10. Intellectual Property
10.1. All Intellectual Property rights, including the related economic exploitation rights, on the Cloud Infrastructure, on the Software, on the Cloud Services, on the documentation, on the Updates and Developments, on the preparatory works and on the derivative works are and remain, in whole and in part and everywhere in the world, the exclusive property of Swifty srl and/or of the related third party owners indicated in the Order, in the Supplementary Conditions or in the technical support documentation.
10.2. For the sole purpose of allowing the Customer to use the Cloud Services indicated in the Order, Swifty srl grants the Customer, who accepts, a license to use the related Software that is non-exclusive, non-transferable, temporary and limited to the maximum number of Users indicated in the Order (“License”).
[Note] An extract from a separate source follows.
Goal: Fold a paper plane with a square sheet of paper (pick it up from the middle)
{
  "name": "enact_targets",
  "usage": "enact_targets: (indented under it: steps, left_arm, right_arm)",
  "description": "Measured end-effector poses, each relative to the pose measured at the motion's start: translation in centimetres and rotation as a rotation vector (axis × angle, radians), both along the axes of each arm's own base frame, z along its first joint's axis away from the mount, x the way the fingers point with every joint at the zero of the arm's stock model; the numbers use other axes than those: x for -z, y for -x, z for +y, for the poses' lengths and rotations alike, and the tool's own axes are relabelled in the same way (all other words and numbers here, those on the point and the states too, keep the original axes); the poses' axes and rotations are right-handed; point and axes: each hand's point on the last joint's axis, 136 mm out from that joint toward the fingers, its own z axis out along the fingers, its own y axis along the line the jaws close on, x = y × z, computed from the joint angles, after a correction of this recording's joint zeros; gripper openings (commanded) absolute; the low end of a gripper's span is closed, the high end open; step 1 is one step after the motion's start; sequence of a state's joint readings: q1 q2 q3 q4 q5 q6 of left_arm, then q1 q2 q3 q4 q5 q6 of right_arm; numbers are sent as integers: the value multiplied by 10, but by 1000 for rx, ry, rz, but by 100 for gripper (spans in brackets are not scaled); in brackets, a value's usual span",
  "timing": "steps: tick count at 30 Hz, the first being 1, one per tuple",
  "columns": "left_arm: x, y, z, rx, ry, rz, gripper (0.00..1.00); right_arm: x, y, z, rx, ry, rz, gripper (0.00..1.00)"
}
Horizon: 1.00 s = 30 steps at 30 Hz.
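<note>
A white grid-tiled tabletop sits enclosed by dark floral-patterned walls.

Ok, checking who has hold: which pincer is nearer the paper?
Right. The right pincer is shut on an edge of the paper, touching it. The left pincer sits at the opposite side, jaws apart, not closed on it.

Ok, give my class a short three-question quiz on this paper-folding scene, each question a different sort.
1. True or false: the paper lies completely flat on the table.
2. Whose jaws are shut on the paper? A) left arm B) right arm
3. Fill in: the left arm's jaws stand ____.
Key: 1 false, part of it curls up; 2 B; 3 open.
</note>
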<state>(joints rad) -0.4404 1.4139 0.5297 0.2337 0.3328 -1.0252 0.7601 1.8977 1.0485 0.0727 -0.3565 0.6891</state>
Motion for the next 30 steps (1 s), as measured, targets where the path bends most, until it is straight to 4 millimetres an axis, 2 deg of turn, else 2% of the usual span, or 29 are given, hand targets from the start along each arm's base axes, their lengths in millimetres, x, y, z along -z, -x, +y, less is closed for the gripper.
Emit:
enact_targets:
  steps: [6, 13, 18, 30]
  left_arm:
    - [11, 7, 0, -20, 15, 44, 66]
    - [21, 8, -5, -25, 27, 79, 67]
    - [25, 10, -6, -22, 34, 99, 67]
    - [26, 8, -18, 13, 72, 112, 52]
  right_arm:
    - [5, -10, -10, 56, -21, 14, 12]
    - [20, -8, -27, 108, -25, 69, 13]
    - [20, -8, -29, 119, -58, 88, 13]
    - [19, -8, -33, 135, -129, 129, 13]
10.3. The Customer undertakes, also pursuant to art. 1381 of the Italian Civil Code for each User, to use the Software and the Updates and Developments within the strict limits of the License and in compliance with the Intellectual Property rights of Swifty srl or third parties. Therefore, by way of example and not limited to and in any case without prejudice to the mandatory limits of the Law, the Customer may not:
(a) circumvent the technical limitations and technological protection measures present in the Software and/or Updates and Developments, including the authentication system;
(b) decode, decompile or disassemble the Software and/or Updates and Developments;
(c) reproduce, modify, adapt, customize the Software and/or Updates and Developments or create derivative works;
(d) execute or have executed copies of the Software and/or Updates and Developments; (e) publish or have published the Software and/or Updates and Developments;
(f) use the Software and/or Updates and Developments outside the Cloud Infrastructure;
(g) market the Software and/or Updates and Developments in any capacity.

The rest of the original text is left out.